Feb 16, 2005 22:08
So, yeah...I really don't know what to even write about, how can I even say anyting? The shit definitely hit the fan today. I can't even process what happened. I mean I believe it, it was inevitable, but really... Who'da thunk it would happen today? blahhhh... Everything will be different now, I can already tell. People are growing up, learning lessons, and figuring life out--- the hard way... And work sucks... it's just been endless lately, first with the whole strawberry mess. And now just lots of hours, and goody goody, Robert told me that this summer I'm gonna get "lots of hours" and he's gonna "work me to the bone." yahoo... I'm ecstatic. It's senior year and honestly it doesn't feel like that great of a year... I mean yeah, high school's almost done, thank fucking God, but what else, as Dave always asks. What else? What are we supposed to now? I mean really, who actually knows what they want in life at the age of 17? argh...all I know is I want life to stop spinning, and let me digest things one at a time. It's not easy being caught up in so much bullshit, and when can things be "gravy" again. So many people have had just shitty things happen lately, and I'm just waiting for my Karma to catch up to me. When will my life throw me for a loop? It's bound to happen sometime soon...

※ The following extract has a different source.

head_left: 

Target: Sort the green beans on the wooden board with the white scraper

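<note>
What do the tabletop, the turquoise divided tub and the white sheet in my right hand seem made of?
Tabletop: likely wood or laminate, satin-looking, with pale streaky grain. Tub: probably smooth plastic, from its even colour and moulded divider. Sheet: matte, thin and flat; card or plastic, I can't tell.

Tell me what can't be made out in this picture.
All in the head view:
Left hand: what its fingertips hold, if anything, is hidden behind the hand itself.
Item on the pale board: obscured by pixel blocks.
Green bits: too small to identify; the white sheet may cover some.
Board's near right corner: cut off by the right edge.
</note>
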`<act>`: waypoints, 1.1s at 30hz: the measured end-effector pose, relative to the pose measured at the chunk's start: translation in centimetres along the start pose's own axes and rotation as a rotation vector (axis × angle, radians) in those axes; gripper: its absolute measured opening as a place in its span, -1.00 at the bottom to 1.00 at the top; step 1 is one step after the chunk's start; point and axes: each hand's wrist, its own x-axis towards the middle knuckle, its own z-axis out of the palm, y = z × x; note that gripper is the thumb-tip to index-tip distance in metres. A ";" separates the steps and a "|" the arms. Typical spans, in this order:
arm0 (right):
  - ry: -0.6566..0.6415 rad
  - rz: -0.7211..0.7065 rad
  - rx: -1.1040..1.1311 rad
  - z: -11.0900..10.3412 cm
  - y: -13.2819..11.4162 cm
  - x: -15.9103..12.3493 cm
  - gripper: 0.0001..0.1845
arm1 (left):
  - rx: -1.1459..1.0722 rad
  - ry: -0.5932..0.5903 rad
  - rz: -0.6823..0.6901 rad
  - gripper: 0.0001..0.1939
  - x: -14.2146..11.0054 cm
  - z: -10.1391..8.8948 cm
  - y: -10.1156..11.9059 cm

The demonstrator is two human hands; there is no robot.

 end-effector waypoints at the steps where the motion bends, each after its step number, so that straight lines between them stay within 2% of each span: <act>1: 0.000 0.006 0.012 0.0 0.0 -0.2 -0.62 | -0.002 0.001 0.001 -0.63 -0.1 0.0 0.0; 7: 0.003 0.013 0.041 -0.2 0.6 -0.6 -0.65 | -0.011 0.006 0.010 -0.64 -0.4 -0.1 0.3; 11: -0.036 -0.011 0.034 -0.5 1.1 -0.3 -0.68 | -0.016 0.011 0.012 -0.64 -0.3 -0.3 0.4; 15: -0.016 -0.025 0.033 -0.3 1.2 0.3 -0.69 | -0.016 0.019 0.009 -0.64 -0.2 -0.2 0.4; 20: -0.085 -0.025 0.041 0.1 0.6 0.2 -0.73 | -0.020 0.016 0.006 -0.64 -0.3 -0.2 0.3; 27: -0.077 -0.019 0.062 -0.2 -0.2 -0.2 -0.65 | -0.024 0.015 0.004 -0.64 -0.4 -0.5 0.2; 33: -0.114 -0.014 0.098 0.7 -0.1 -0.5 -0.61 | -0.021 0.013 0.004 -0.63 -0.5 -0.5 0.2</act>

Why is it that some people receive all of life's pleasures and joy, and others only know the sorrow and shit that is thrown their way? And fucking Valentine's Day...what a fun holiday for all those happy couples. But really, who wants to spend Valentine's with someone they don't really "love?" I feel that that's just not fair to do, you shouldn't "trick" someone into thinking you like them that much. Valentine's should just be a day for reflection on all your failed relationships, or if you're in a happy relationship, a celebration. But why a whole holiday dedicated to isolating people? I don't know why I'm bitchin so much, my Valentine's really wasn't so unfortunate...
Blah...I just can't believe today...can't we just start it over and make all the right moves, or escape reality?